> **Assignment**: Scan the material for the string "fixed" and copy out every line in which it occurs.

> **Exercise material**:
........
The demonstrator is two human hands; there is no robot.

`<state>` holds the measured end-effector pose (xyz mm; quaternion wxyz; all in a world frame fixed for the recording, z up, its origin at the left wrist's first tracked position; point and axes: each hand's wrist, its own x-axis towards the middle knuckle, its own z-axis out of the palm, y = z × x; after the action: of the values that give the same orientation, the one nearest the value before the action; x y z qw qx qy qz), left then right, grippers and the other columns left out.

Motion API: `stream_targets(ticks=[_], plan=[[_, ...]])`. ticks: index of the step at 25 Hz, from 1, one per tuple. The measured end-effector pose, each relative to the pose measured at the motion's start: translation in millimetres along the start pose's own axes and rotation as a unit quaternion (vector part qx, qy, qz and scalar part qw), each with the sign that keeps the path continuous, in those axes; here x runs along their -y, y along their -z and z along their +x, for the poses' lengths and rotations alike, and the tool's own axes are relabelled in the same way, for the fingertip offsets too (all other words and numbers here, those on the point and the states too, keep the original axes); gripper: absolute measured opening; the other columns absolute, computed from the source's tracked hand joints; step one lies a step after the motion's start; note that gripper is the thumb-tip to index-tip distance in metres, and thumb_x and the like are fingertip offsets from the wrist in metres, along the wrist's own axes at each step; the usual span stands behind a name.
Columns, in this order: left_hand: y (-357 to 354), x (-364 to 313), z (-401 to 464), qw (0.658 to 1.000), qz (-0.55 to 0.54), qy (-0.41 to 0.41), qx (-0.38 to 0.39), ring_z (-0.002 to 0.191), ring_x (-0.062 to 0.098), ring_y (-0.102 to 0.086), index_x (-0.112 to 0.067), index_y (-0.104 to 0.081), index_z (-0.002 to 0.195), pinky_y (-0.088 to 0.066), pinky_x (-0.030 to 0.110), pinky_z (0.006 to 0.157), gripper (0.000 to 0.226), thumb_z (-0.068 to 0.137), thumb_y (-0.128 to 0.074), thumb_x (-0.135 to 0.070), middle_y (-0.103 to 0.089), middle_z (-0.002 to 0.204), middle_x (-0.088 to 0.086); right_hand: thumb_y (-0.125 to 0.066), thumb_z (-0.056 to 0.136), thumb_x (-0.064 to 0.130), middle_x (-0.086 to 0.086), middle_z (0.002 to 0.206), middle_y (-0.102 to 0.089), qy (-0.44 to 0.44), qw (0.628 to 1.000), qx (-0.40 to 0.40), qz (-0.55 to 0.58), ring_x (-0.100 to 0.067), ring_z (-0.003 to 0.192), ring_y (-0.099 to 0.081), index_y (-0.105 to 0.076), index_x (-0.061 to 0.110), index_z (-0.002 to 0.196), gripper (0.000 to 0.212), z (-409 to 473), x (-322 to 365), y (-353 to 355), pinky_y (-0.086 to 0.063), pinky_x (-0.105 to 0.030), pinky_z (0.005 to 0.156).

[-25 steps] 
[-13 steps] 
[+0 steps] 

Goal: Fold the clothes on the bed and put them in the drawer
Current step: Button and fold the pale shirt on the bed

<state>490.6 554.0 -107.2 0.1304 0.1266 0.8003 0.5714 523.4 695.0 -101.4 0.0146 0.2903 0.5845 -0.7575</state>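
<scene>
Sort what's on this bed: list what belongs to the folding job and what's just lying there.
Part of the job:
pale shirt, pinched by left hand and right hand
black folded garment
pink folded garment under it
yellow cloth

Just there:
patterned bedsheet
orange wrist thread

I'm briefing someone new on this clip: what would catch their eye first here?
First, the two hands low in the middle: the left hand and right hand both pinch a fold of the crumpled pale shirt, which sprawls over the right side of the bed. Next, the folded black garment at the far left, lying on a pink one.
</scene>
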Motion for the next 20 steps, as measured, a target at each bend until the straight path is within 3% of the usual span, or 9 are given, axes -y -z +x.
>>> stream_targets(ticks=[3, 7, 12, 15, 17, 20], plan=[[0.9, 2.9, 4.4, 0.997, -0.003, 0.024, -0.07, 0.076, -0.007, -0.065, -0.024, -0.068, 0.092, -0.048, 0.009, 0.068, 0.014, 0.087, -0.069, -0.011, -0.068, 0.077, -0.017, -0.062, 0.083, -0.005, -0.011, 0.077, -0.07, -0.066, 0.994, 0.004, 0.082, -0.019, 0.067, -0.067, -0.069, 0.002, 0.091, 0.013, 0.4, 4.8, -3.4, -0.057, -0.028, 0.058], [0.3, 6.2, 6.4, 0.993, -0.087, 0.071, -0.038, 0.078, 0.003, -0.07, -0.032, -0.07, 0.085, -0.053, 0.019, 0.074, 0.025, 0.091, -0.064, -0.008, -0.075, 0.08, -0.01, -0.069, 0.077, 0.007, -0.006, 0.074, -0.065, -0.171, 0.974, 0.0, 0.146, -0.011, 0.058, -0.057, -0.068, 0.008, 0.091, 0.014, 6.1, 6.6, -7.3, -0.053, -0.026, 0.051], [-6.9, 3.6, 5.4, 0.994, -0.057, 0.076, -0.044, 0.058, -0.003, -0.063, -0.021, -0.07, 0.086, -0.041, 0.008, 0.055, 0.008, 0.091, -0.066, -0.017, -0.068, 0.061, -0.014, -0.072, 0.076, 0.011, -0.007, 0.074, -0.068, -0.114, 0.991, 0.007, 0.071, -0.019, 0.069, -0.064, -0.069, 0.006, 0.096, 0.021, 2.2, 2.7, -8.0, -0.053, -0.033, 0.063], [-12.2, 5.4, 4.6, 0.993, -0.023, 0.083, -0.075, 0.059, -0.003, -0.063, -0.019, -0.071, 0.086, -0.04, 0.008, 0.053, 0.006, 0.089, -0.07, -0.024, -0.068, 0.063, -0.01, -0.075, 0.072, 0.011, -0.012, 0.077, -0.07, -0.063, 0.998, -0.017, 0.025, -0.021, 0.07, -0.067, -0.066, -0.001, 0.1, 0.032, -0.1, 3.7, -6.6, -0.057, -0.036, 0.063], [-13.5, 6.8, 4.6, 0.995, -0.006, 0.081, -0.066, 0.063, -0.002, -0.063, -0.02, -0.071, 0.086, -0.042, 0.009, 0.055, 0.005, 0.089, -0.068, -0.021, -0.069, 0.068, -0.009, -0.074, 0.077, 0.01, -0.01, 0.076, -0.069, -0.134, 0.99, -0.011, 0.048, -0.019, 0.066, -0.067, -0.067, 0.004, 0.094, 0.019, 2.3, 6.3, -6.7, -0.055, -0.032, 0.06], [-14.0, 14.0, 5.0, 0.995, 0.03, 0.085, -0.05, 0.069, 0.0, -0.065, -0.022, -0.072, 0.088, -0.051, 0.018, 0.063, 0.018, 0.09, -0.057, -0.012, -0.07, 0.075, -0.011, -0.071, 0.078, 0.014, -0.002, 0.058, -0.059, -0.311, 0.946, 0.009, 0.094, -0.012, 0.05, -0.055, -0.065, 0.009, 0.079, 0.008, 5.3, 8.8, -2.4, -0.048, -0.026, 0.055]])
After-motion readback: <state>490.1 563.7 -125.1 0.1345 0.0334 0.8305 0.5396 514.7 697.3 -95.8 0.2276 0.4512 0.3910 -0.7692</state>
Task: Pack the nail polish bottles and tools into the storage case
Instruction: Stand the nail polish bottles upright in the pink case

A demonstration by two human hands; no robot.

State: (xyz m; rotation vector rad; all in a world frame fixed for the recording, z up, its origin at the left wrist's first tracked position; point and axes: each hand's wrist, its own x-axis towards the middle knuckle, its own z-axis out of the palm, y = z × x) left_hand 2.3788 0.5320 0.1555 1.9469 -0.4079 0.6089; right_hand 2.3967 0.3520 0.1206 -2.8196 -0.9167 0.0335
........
> **Response**:
`<state>` holds the measured end-effector pose (xyz mm; quaternion wxyz; all in a world frame fixed for the recording, z up, its origin at the left wrist's first tracked position; point and axes: each hand's wrist, its own x-axis towards the middle knuckle, its own z-axis out of the palm, y = z × x; after the action: of the values that give the same orientation, the one nearest the value before the action; x y z qw qx qy qz), left then right, grippers and the other columns left out.
State: (xyz m; rotation vector rad; all in a world frame fixed for the recording, z up, its origin at the left wrist's first tracked position; point and axes: each hand's wrist, its own x-axis towards the middle knuckle, its own z-axis out of the palm, y = z × x) left_hand 2.3788 0.5320 0.1555 1.9469 -0.4079 0.6089; right_hand 2.3967 0.3520 0.1206 -2.8196 -0.9167 0.0335

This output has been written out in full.